Craig Limpach is the president and founder of the ecological design firm, Genius Loci, Inc. The Latin term genius loci translates to "spirit of place”. Classically trained and educated in landscape architecture, his work marries the field of ecological restoration with the world’s garden traditions by utilizing only native plants to create an ecology of place. His award winning projects have spanned the grounds of universities, a housing development, public spaces, and private residences. He also works in the field of regenerative agriculture, redesigning farms on an ecosystem model that utilizes native plants and animals as commercial food crops.
Though Craig has been a student of nature his entire life, his professional journey began in psychology, which he studied for five years at Ohio State University and the University of Alaska-Fairbanks. He combined nature and psychology working at wilderness camps with troubled youth in Pennsylvania, Virginia, and Tennessee.

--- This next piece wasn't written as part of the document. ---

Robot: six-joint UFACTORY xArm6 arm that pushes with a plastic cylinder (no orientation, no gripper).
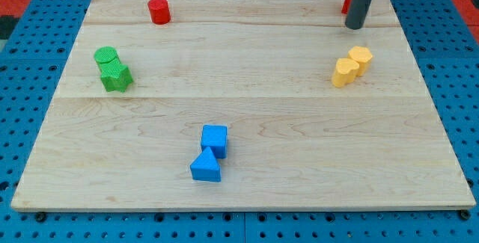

As a student in Fairbanks, Craig had the opportunity to work in the Arctic National Wildlife Refuge on Alaska’s North Slope. Immersed in an intact ecosystem with a full biological community of muskox, caribou, arctic foxes, wolves, pristine rivers teeming with fish, and the unbroken natural rhythm from time immemorial, he learned what it meant to be a good citizen from a grizzly. This life-changing experience led him to shift from the human construct to an ecological one. Craig then spent twelve years as a field biologist working on bird, marine mammal, and plant surveys in seventeen states for several agencies, including: the U.S. Forest Service; the National Park Service; the Army Corps of Engineers; the U.S. Fish and Wildlife Service; the Manomet Center for Conservation Sciences; and Whitefish Point Bird Observatory, as well as private corporations. One of his peak life experiences was a close encounter with three wolves on an island in Lake Superior. He also founded a river advocacy group, Friends of the Black River, in Ohio, his birthplace.
Drawing on his experiences in Alaska, Craig became increasingly interested and active in ecological restoration. He envisions a renewed wild landscape that benefits not only nature but individuals and human culture as a whole, believing that all humankind’s troubles can be traced to a single source—that of deep alienation from nature. In pursuit of a skill set that would allow a greater avenue of ecological healing and artistic expression, Craig returned to school at Ohio State University for landscape architecture and eventually founded Genius Loci, Inc. He has been intimately restoring ecology for his clients for over twenty years: “By listening to the land, we becomes its voice.”
Craig is a Buddhist/animist, deep ecologist, writer/poet, and artist. He enjoys his own personal wild garden of over 220 plant species with his cat Cricky, and continues the spiritual practice of subsistence hunting as learned from Indigenous people in Alaska.